A monkey-faced Spaniard with skin the colour of Dolce de Leche rings on the doorbell and carries my bag out to his Mercedes.
‘Ees your husband che no coming?’ he asks as I settle myself into the back and slam the door. My ex took cabs the way John Wayne rode horses and the local Portuguese, Spanish and Moroccan taxi drivers, constituted most of his social life.
‘No,’ I tell him, imagining that the assumption is historical and not merely because of the weight of my big enough for a small family vacation suitcase.
‘How ees che? I no see cheem for a while, a long while…’
‘Actually, he doesn’t live with me any more, he left about a year ago.’
‘Oh, what a shame, what a shame, dahleeng, I sorry, but sometimes eets better to end these things if they not working. Better now that when you are seexty or seexty five… You still young henough to find new man.’
I mumble something that’s supposed to be agreement, and say that he still lives locally and that we’re on cordial speaking terms, then to change the subject quickly as he seems intent on feeling sorry for me in my role as abandoned wife, I asked him which part of Spain he comes from.
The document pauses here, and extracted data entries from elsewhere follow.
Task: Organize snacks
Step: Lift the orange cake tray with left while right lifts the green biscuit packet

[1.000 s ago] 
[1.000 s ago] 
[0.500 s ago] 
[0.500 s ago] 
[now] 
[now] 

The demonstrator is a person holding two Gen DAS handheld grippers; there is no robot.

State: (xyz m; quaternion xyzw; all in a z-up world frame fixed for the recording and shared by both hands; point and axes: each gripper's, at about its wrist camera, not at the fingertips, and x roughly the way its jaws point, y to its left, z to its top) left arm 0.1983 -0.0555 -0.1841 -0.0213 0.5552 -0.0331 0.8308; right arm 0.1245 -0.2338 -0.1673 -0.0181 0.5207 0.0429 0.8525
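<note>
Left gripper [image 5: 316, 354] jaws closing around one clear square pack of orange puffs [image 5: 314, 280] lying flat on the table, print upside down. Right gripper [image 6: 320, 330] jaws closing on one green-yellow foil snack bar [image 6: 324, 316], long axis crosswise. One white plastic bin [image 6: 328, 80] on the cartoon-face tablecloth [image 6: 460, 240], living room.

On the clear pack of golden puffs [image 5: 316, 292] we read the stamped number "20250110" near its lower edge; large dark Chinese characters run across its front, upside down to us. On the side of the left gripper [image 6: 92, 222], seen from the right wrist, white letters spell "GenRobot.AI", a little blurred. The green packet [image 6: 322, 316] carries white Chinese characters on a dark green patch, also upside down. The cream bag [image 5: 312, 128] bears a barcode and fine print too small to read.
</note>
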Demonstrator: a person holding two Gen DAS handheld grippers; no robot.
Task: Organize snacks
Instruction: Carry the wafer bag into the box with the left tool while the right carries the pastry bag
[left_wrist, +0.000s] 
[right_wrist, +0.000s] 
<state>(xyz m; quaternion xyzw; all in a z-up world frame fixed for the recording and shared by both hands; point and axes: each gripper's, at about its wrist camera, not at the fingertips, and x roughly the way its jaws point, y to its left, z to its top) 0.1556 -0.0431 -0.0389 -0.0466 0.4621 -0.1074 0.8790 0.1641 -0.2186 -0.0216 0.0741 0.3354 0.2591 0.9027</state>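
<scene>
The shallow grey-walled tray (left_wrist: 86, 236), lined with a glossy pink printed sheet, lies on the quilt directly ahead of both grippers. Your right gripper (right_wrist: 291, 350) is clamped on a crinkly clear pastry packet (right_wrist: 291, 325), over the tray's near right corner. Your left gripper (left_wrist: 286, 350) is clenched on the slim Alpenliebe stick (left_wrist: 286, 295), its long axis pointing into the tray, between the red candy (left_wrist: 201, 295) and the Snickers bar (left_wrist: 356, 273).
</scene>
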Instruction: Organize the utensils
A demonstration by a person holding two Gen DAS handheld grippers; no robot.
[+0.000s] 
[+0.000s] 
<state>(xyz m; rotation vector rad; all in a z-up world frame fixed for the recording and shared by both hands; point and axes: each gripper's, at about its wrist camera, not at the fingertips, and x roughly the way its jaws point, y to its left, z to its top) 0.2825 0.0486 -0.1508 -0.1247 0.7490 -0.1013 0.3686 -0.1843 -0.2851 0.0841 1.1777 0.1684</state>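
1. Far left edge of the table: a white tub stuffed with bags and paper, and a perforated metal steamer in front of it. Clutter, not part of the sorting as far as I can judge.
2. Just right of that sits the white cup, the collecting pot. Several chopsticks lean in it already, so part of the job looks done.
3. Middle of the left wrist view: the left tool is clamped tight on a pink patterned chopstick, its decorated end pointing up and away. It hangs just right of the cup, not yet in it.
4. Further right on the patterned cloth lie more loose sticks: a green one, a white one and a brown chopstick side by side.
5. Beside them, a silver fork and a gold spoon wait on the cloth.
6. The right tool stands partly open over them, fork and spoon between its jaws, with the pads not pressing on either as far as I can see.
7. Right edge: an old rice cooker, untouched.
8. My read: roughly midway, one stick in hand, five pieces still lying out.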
‘Galicia,’ He answers, going on to tell me about the wonderful beaches and the shortcoming of the climate. ‘You get very good feesh, dahleeng’ he says. ‘In these country you don’t find very good feesh. Between us, I prefher the frozen feesh to the feesh you get een shops. At least you know what you getting. Een shop smell so bad. You need to find the eyes bright like these.’ He looks back at me through the rear view mirror and opens his eyes wide like he's demented. ‘If they small and dull it means the feesh is already hold a day or two, not fresh. You unnershtand?’
I nod ‘Mmm’.
‘For twenty years high worked at Scotts, cooking the feesh. I was the oyster man. You unnershtand? High hopened the oysters at the oyster bar.’
I nod and ‘mmm’.
‘Hand when I left I was the youngest person there, no one want to leave as the work was good. High work only three hand a chalf days, long hours, but then was feeneshed… So no one want to leave. You unnershtand? It was too good for us to be working there.’
I nod again.
‘We used to get everything fresh, heverything… live crabs, lobster, wonderful, wonderful feesh. But then the company was taken over by someone else and everything arrived already done. No more live crabs. Ees bad, you unnershtand, but they trying to save money, eets the way things are now. You see?’
By now I’m nodding like one of those dogs you used to put on the back window ledge of cars in the sixties. We had a beagle. I remember picking off the felt skin until ours was covered in white plastic patches like vitiligo.
‘One day we got crabs in for service at heleven o’clock and the customers sent every one back, they were all bad. Eets, no good. You unnershtand? They arrive at heleven and all throw away!’
His voice is going on and on and on without a breath, talking, I think, about fish but his accent is so pronounced that most of what I hear is a gargling shh shh shh sound appended with consonants, but every time I try to tune him out he looks in the rear view mirror and catches my eye, waiting for me to agree with him.
Eventually I can bear it no more and get out my mobile phone and pretend to make a call, then while he is quiet, I close my eyes tightly and turn my head to the window.
Finally there is silence which lasts all the way to Terminal 4.
He parks and jumps out to get me a trolley then, without even flinching, yanks the dead body of my suitcase out of the trunk and loads it up on the wheels. I pay him and as he gives me my change, he suddenly pulls me towards him by the shoulders, kisses me soundly on both cheeks and gives me a hug as though I were his daughter going off on a long trip and he my father driving me to the airport.
And then another hug and smacker on the cheek that is a tad less paternal.
‘Take care of yourself choney. You call me when you come back – High bring you chome. You have ha good holiday, no worry about your husband, there ees plenty more feesh in the see.’ He says, waving until I’m inside the terminal building.
I'm hoping he doesn't think he's one of them.